MWC is probably the biggest event in the mobile calendar, and is arguably the biggest tech trade in Europe show, rivalled only by perhaps IFA in Berlin. It’s a serious event, with over 100,000 journalists, analysts, and smartphone industry insiders in attendance.
This makes it all the more funnier that the website MWC19.com (VERY VERY VERY NSFW) leads to a Chinese language porn site.
It’s highly likely that the person running this site registered it purely to capitalize upon the interest of the event. According to the site’s public WHOIS records, a Philippines resident named Feng Yun Tian Xia registered the domain on January 12, 2019 — or just over one month before the opening of the conference.
According to historical WHOIS records, Roca registered the MWC19.COM domain almost four years ago, on March 25, 2015. It’s not clear if Roca has any formal connection with the MWC event, or its organizers, the GSM Association (GSMA).
TNW keyed MWC19.com into the Internet Archive’s Wayback Machine, which allows us to see previous versions of a given webpage.
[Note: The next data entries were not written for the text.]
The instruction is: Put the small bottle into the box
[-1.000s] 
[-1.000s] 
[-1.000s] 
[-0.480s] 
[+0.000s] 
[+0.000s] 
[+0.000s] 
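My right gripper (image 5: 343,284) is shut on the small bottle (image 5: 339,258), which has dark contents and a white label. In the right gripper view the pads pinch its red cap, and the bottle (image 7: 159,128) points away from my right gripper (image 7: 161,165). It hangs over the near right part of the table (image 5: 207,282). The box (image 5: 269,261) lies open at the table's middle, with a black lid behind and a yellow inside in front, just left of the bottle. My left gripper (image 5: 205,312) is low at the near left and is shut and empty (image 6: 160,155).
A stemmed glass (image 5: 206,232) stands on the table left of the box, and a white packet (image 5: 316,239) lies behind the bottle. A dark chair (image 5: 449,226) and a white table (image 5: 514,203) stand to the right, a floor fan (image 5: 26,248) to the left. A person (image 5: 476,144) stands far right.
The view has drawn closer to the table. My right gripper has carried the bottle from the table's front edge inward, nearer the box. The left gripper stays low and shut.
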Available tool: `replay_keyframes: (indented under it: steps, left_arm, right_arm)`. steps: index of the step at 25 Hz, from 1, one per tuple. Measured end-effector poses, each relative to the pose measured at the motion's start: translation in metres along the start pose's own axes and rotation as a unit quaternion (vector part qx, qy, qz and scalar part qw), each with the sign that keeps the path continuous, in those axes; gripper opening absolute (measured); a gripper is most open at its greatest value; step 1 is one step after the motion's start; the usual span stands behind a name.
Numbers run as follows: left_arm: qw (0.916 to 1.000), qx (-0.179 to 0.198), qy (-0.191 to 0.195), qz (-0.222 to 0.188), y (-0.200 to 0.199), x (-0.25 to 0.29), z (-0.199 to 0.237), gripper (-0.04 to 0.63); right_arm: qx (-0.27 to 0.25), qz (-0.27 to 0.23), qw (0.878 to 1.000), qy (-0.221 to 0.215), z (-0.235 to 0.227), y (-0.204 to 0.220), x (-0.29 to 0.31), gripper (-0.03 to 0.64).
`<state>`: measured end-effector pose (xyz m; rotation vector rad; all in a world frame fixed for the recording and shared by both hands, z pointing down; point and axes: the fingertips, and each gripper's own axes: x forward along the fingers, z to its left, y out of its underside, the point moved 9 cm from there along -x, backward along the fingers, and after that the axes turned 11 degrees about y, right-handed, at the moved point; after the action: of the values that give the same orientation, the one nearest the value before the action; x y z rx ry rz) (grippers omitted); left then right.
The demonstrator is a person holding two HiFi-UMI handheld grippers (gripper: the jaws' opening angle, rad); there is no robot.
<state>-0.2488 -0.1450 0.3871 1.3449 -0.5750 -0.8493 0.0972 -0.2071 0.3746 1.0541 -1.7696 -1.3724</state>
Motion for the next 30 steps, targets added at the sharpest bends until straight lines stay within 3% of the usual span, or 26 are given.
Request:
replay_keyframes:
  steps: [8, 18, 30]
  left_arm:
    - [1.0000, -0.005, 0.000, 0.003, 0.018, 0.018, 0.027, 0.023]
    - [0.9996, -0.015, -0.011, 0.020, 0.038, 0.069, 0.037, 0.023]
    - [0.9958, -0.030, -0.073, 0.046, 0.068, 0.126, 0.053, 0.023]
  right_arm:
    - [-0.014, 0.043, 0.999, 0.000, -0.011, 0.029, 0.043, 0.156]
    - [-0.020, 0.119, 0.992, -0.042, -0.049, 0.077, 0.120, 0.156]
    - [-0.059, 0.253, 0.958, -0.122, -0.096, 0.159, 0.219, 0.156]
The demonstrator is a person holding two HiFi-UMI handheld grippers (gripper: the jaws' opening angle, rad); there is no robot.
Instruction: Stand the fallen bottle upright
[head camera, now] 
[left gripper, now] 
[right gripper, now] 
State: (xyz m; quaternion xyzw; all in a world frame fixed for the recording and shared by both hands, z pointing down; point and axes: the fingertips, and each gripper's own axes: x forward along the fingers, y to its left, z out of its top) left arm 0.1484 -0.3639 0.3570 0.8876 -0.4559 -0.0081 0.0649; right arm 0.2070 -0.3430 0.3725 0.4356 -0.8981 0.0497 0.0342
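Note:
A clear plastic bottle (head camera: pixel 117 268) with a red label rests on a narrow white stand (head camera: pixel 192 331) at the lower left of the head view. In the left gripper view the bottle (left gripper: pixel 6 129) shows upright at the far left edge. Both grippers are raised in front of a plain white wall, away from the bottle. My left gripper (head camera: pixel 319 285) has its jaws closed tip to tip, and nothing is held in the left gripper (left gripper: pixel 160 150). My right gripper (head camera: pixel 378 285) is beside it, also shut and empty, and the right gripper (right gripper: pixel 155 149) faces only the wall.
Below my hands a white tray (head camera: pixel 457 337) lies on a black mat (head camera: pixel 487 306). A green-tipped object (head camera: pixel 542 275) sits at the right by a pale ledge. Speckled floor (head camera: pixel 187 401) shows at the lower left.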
Unfortunately, this time around, it let us down. The only entry for the site dates back to August 08, 2018, and only shows an error page.
It’s inevitable that, in the build-up to the event, attendees will inadvertently visit the aforementioned grumble-flick page by accident (or, perhaps, on purpose. I’m not judging). Indeed, I only stumbled upon it after someone mentioned it on TechJPR UK — a Facebook group popular with UK-based technology journalists and publicists.
And while this example is fairly benign (and funny), digital ne’er-do-wells frequently weaponize legitimate-seeming URLs to spread malware and steal user details. This approach is called typosquatting, and is a serious problem.
The good news is that example is likely just a one-off. The MWC20.com leads directly to the legitimate MWC event page, and is owned by the GSMA team. It wouldn’t surprise me if the organizers of MWC become increasingly diligent when it comes to their domain portfolio.
Of course, with several other MWC-related domains up for grabs at the time of publication (including mwc20.co.uk, mwc20.net, and mwc20.org), the same digital prankster that pulled this off could easily repeat their feat.